A new transportation future is at hand, according to Dwight Smith, a relentless Jamaican-American inventor who heads Paragon VTOL Aerospace. The Brownsville, Texas-based company is collaborating with Rolls Royce and others on vertical takeoff and landing aircraft for cargo and passengers.

The immediate bleakness in the global outlook can give way to an age redolent with possibilities so long as the talented of the United States and the world continue to produce and know that their ideas and products will find acceptance.

For example, more movies are coming to screens across the world than ever before. Netflix, Amazon, even Hallmark are offering new opportunities to writers, actors and producers. Opportunities that weren’t there a decade ago.

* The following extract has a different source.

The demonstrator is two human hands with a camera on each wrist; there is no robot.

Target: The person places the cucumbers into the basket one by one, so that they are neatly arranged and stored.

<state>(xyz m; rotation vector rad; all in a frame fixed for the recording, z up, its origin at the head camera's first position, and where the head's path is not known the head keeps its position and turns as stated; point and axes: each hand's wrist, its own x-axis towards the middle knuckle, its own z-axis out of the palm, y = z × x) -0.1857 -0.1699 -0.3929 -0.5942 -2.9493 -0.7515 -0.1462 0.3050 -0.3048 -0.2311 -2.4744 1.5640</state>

The trick is to keep inventing, developing and dreaming as we contend with the horrors of Ukraine, the shortages today of baby food and bulk electrical equipment, and who knows what shortages tomorrow.

And, oh, the prices! They will abate as we invent alternatives and efficiencies and we adjust our consumption.

Llewellyn King is executive producer and of White House Chronicle, on PBS. He’s based in Rhode Island and Washington, D.C.